Keine Opferentschädigung nach sexuellem Übergriff
So hat das Landessozialgericht Niedersachsen-Bremen entschieden.
Bei einer orthopädischen Untersuchung kam die Patientin der Aufforderung des Arztes nach, sich entkleidet auf den Bauch zu legen, damit dieser mit dem Ultraschallgerät die Rückseite des Beines untersuchen konnte.
Im Zuge dessen drang der Arzt mit dem Gerät bis in den Genitalbereich vor und rieb mit diesem dort mehrfach hin und her, während er die Patientin aufforderte, die Gesäßmuskulatur anzuspannen.
Arzt zahlte Schmerzensgeld
Die Patientin dachte sich, so die Urteilsbegründung, der Arzt "wisse schon was er tue" und duldete die Untersuchung. Vor dem Landessozialgericht trug sie vor, erst anschließend Zweifel bekommen und "in einer Art Schockstarre" verharrt zu haben. Dann brach sie die Untersuchung ab und verließ die Praxis.
Die Staatsanwaltschaft stellte das Ermittlungsverfahren ein, nachdem der Arzt im Rahmen eines zivilgerichtlichen Vergleichs Schmerzensgeld gezahlt und die Patientin erklärt hatte, an einer weiteren strafrechtlichen Verfolgung kein Interesse mehr zu haben.
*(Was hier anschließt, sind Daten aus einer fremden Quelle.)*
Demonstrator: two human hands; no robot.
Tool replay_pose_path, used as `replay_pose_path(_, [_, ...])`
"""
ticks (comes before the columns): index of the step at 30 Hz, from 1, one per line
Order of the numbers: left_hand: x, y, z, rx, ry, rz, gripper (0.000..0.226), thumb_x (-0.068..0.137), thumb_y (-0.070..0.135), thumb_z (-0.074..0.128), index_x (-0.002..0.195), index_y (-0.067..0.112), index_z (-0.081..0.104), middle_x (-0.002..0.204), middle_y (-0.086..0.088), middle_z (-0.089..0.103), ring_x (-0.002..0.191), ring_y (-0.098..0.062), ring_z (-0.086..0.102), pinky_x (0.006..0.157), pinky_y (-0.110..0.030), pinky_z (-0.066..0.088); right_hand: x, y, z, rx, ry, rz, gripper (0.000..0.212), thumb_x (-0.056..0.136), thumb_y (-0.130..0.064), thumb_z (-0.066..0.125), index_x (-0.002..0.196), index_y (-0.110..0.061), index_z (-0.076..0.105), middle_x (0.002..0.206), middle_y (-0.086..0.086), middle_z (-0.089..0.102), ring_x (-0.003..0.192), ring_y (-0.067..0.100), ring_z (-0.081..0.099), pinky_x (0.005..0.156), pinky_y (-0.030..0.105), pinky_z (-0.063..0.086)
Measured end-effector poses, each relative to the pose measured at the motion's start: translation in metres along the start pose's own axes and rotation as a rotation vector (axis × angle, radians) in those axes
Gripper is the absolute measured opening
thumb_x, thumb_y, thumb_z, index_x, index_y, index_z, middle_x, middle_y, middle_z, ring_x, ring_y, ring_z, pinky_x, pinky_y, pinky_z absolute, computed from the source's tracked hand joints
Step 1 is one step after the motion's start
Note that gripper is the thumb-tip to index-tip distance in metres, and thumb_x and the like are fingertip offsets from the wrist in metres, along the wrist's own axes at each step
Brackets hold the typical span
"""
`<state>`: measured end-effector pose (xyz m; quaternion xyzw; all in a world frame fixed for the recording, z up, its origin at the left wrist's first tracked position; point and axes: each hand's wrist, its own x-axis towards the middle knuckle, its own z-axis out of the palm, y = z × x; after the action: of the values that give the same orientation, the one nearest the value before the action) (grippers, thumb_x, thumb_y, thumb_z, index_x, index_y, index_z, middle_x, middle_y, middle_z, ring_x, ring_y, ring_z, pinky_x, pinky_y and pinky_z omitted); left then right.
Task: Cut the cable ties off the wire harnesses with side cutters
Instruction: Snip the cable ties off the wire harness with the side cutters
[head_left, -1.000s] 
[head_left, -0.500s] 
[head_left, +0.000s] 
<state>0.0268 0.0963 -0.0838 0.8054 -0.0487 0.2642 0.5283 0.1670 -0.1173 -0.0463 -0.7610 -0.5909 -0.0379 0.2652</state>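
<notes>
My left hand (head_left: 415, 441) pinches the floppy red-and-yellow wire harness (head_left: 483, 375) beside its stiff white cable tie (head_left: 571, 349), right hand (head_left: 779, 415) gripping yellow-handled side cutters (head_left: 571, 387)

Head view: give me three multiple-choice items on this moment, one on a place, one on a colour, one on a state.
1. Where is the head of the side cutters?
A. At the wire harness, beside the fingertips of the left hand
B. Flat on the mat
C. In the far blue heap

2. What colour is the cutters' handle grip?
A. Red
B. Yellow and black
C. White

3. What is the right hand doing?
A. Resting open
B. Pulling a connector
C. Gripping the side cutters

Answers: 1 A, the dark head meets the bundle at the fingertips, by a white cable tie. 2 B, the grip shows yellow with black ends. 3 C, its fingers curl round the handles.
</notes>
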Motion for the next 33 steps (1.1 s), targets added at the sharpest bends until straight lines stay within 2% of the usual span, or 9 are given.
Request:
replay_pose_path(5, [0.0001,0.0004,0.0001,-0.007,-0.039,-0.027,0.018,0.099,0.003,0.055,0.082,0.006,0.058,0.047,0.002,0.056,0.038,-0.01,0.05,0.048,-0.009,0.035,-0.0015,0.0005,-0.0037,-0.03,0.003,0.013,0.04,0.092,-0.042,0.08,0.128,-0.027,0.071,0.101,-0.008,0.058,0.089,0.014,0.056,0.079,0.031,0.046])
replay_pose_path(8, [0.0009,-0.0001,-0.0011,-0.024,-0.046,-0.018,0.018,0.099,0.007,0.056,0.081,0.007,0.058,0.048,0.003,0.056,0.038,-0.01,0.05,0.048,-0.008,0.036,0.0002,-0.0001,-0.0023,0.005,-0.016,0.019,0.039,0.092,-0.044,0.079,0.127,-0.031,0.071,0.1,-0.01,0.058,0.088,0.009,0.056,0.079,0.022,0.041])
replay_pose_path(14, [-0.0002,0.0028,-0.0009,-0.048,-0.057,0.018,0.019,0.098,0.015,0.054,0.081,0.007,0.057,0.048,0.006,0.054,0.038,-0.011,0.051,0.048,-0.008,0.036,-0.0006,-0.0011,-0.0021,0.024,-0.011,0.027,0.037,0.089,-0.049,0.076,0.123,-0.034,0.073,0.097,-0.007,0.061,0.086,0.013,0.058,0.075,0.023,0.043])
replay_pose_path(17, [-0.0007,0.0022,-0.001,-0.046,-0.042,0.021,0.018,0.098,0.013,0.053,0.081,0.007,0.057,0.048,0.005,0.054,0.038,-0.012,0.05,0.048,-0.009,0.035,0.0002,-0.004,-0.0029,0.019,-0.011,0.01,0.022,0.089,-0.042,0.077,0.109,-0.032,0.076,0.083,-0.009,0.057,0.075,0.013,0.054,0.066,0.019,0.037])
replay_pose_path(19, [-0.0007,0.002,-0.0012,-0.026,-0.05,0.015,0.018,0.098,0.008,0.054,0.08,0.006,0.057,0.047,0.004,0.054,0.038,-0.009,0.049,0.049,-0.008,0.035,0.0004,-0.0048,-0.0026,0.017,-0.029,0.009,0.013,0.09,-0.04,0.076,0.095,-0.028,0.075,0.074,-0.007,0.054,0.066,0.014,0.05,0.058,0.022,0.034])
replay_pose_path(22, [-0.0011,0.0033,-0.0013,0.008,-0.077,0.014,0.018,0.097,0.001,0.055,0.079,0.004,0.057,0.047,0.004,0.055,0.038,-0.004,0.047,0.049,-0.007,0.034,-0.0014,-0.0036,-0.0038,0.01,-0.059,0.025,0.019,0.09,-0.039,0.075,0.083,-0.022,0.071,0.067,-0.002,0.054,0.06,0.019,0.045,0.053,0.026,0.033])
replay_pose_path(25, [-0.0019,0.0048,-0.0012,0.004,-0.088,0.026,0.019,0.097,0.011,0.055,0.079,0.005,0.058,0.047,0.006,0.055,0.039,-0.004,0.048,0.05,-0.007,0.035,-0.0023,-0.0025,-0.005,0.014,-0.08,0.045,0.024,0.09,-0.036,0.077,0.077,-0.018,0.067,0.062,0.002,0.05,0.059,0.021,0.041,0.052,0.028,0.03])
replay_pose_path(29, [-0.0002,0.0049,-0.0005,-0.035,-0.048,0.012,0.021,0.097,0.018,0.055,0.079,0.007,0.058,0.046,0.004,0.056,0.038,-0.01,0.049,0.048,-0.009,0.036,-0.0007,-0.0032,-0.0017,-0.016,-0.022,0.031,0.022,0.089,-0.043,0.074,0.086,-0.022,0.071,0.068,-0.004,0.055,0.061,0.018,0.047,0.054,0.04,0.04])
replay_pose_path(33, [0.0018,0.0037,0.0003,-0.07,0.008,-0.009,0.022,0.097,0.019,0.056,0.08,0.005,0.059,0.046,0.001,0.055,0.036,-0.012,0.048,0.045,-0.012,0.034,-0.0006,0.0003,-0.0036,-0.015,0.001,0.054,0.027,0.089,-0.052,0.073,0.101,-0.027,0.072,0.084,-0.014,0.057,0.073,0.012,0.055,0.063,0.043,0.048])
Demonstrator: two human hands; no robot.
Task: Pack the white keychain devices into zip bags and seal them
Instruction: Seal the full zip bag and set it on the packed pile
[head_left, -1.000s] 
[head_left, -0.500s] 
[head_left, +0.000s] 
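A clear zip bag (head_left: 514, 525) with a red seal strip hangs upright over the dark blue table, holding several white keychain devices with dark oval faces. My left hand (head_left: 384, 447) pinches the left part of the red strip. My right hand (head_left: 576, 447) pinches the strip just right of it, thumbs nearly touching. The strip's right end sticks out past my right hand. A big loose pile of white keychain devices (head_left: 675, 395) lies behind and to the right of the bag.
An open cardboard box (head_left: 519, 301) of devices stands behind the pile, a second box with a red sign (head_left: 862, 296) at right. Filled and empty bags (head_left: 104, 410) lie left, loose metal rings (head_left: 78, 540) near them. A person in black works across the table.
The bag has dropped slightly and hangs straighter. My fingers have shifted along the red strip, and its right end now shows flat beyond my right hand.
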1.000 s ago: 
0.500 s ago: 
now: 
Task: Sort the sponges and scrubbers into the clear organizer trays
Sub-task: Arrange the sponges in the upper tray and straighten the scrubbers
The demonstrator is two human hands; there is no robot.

Gericht: kein tätlicher Angriff im Sinne des Gesetzes
Erst bei einer psychotherapeutischen Behandlung wurde Jahre später diagnostiziert, dass die Patientin aufgrund dieses Vorfalls an einer posttraumatischen Belastungs- und rezidivierenden depressiven Störung leide. Sie klagte gegen das Land Niedersachsen auf Beschädigtenversorgung nach dem Opferentschädigungsgesetz und bekam in der ersten Instanz Recht.
Das Landessozialgericht entschied jedoch, dass kein tätlicher Angriff durch den Arzt im Sinne des § 1 Opferentschädigungsgesetz vorlag. Ein ärztlicher Eingriff könne zwar grundsätzlich Ansprüche nach Opferentschädigungsgesetz begründen, allerdings sei dabei ein Eingriff in die körperliche Integrität, der bei der Patientin nicht vorlag, notwendig.
Anders als bei sexuellen Übergriffen gegen Kinder reiche bei Erwachsenen die durch Täuschung oder Vertrauensmissbrauch erschlichene Duldung in das Geschehen nicht aus.
Einen physischen Gewaltmoment sah das Landessozialgericht auch nicht in der geschilderten Schockstarre, denn letztlich konnte die Patientin die Praxis jederzeit verlassen.
Revision wurde nicht zugelassen, der Beschluss des Landessozialgerichts ist rechtskräftig.